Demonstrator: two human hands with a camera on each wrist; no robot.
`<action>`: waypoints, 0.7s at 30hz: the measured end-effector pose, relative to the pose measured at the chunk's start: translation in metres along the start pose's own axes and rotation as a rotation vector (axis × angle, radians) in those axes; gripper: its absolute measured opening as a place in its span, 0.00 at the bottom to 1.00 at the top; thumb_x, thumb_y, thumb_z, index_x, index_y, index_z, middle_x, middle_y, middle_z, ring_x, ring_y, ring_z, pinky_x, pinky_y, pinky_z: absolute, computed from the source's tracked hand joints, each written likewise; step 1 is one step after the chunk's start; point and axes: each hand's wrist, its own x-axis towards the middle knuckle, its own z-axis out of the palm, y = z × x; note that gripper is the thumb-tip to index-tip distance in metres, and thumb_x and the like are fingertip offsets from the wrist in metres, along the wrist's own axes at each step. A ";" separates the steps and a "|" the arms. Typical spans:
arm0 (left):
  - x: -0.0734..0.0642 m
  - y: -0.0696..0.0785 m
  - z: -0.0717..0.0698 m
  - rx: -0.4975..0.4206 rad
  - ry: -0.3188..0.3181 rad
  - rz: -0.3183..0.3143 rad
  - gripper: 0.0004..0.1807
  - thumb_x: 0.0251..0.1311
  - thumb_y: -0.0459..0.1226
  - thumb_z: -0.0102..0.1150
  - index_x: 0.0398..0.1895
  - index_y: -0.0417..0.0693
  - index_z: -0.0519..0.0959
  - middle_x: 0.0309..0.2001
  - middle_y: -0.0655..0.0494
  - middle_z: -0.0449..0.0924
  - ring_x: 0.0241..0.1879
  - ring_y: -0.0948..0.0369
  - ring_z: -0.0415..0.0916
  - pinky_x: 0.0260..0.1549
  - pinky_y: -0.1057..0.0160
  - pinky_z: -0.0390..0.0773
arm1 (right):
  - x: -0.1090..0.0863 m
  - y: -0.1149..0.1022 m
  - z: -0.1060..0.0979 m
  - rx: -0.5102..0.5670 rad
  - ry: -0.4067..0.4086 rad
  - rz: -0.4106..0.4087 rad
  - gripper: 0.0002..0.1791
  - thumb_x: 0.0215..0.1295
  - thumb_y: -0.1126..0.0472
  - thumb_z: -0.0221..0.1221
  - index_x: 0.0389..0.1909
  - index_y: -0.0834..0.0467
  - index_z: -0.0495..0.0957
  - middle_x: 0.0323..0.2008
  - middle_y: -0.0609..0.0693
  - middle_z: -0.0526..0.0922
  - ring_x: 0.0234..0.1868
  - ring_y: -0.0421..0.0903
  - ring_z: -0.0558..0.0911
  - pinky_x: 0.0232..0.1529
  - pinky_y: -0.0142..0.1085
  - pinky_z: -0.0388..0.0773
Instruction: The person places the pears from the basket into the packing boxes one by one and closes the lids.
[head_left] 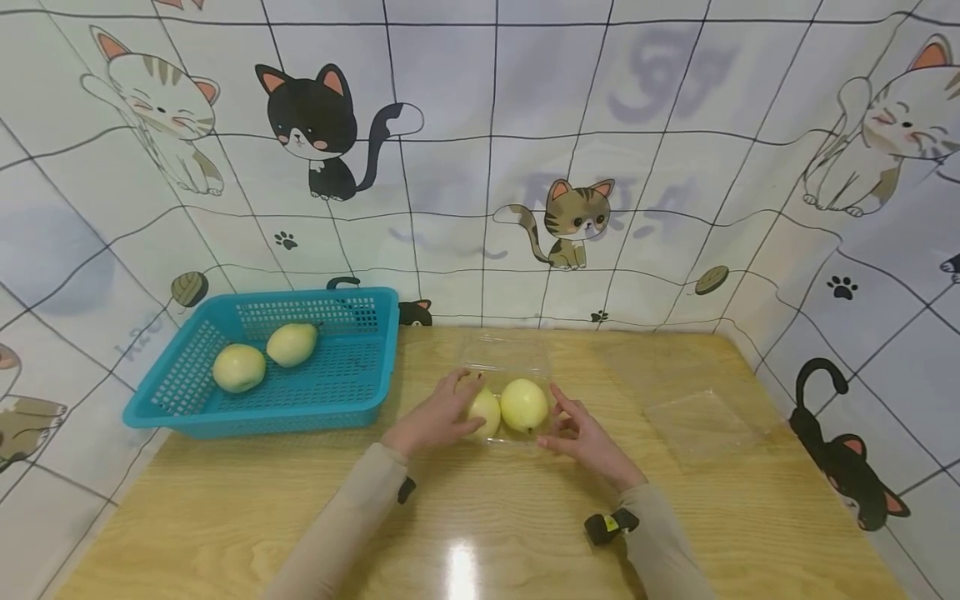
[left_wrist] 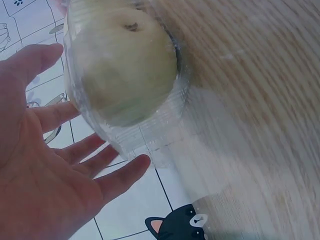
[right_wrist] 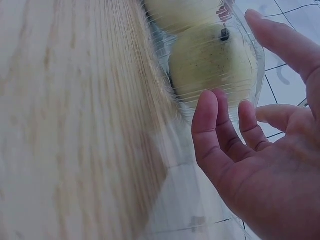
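Note:
A clear plastic clamshell box [head_left: 504,348] stands with its lid raised toward the wall. Inside it are two yellow-green pears, a left pear [head_left: 486,414] and a right pear [head_left: 524,406], side by side. At the box's left side is my left hand [head_left: 442,414], fingers spread; in the left wrist view its fingertips [left_wrist: 137,165] come up to the clear plastic. On the other side, my right hand [head_left: 588,439] has loosely bent fingers near the box wall. The right wrist view has its fingertips [right_wrist: 206,105] beside the plastic; contact is hard to tell.
A blue plastic basket [head_left: 330,392] stands at the left with two more pears, one pear [head_left: 239,367] in front and one pear [head_left: 292,344] behind. Another clear plastic box [head_left: 705,421] lies at the right on the wooden table [head_left: 465,517]. A cat-print wall covering [head_left: 457,167] encloses the back and sides.

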 end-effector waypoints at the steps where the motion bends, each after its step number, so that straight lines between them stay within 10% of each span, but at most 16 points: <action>1: 0.000 -0.001 0.000 0.004 0.010 0.010 0.36 0.66 0.43 0.59 0.72 0.40 0.58 0.70 0.35 0.50 0.68 0.43 0.52 0.61 0.46 0.64 | 0.000 0.001 -0.001 -0.002 -0.002 0.000 0.52 0.59 0.61 0.67 0.77 0.56 0.44 0.53 0.61 0.61 0.53 0.57 0.72 0.47 0.36 0.74; 21: -0.001 -0.009 -0.002 -0.142 0.112 -0.001 0.28 0.66 0.39 0.59 0.66 0.38 0.66 0.68 0.33 0.54 0.63 0.41 0.63 0.60 0.45 0.66 | 0.005 0.003 -0.008 -0.022 -0.036 0.001 0.51 0.60 0.60 0.67 0.77 0.54 0.44 0.53 0.61 0.61 0.53 0.56 0.70 0.54 0.47 0.71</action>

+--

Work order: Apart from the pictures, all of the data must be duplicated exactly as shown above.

Solution:
Demonstrator: two human hands with a camera on each wrist; no robot.
`<action>`: waypoints, 0.7s at 30hz: the measured end-effector pose, relative to the pose measured at the chunk's start: translation in metres along the start pose's own axes and rotation as a rotation vector (axis × angle, radians) in those axes; gripper: its absolute measured opening as a place in its span, 0.00 at the bottom to 1.00 at the top; thumb_x, thumb_y, thumb_z, index_x, index_y, index_z, middle_x, middle_y, middle_z, ring_x, ring_y, ring_z, pinky_x, pinky_y, pinky_z: absolute, computed from the source's tracked hand joints, each written likewise; step 1 is one step after the chunk's start; point and axes: each hand's wrist, its own x-axis towards the middle knuckle, its own z-axis out of the palm, y = z × x; note that gripper is the thumb-tip to index-tip distance in metres, and thumb_x and the like are fingertip offsets from the wrist in metres, along the wrist's own axes at each step. A ";" separates the steps and a "|" the arms. Typical spans:
arm0 (left):
  - x: -0.0734..0.0642 m
  - y: -0.0696..0.0785 m
  - z: -0.0717..0.0698 m
  - rx: -0.4975..0.4206 rad
  - ry: -0.3188..0.3181 rad
  - rz: -0.3183..0.3143 rad
  - gripper: 0.0004..0.1807
  - thumb_x: 0.0251..0.1311
  - thumb_y: -0.0459..0.1226
  - thumb_z: -0.0102..0.1150
  - index_x: 0.0398..0.1895
  - index_y: -0.0417..0.0693
  - index_z: -0.0519..0.0959
  - middle_x: 0.0309..0.2001
  - middle_y: -0.0655..0.0494
  - middle_z: -0.0449..0.0924
  - ring_x: 0.0241..0.1879
  - ring_y: -0.0948..0.0369
  - ring_z: -0.0415..0.0916
  - pinky_x: 0.0260..0.1549
  - pinky_y: -0.1057..0.0160
  - pinky_z: -0.0390..0.0773
arm1 (right):
  - x: -0.1090..0.0863 m
  - y: -0.1149..0.1022 m
  - z: -0.1060..0.0979 m
  - rx: -0.5102..0.5670 rad
  - ry: -0.4067..0.4086 rad
  - rz: -0.4106..0.4087 rad
  - gripper: 0.0002..0.1791
  - thumb_x: 0.0215..0.1295
  - thumb_y: -0.1126..0.0472
  - thumb_z: -0.0221..0.1221
  - index_x: 0.0389..0.1909
  - index_y: -0.0834..0.0467
  - index_z: -0.0495..0.0957
  - middle_x: 0.0323..0.2008
  - middle_y: -0.0609..0.0693
  - middle_z: -0.0526..0.0922
  - ring_x: 0.0234..0.1868
  - ring_y: -0.0421..0.0903
  - ring_z: -0.0558..0.0911
  - pinky_x: 0.0232..0.1529
  - pinky_y: -0.0142..0.1085
  - pinky_z: -0.0388..0.0773
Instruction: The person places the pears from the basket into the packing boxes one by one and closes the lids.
[head_left] 
[left_wrist] 
[right_wrist] 
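Note:
A clear plastic clamshell box [head_left: 504,348] stands with its lid raised toward the wall. Inside it are two yellow-green pears, a left pear [head_left: 486,414] and a right pear [head_left: 524,406], side by side. At the box's left side is my left hand [head_left: 442,414], fingers spread; in the left wrist view its fingertips [left_wrist: 137,165] come up to the clear plastic. On the other side, my right hand [head_left: 588,439] has loosely bent fingers near the box wall. The right wrist view has its fingertips [right_wrist: 206,105] beside the plastic; contact is hard to tell.
A blue plastic basket [head_left: 330,392] stands at the left with two more pears, one pear [head_left: 239,367] in front and one pear [head_left: 292,344] behind. Another clear plastic box [head_left: 705,421] lies at the right on the wooden table [head_left: 465,517]. A cat-print wall covering [head_left: 457,167] encloses the back and sides.
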
 end-effector waypoints at the steps where the motion bends, each after its step number, so that straight lines between them stay within 10% of each span, but at most 16 points: <action>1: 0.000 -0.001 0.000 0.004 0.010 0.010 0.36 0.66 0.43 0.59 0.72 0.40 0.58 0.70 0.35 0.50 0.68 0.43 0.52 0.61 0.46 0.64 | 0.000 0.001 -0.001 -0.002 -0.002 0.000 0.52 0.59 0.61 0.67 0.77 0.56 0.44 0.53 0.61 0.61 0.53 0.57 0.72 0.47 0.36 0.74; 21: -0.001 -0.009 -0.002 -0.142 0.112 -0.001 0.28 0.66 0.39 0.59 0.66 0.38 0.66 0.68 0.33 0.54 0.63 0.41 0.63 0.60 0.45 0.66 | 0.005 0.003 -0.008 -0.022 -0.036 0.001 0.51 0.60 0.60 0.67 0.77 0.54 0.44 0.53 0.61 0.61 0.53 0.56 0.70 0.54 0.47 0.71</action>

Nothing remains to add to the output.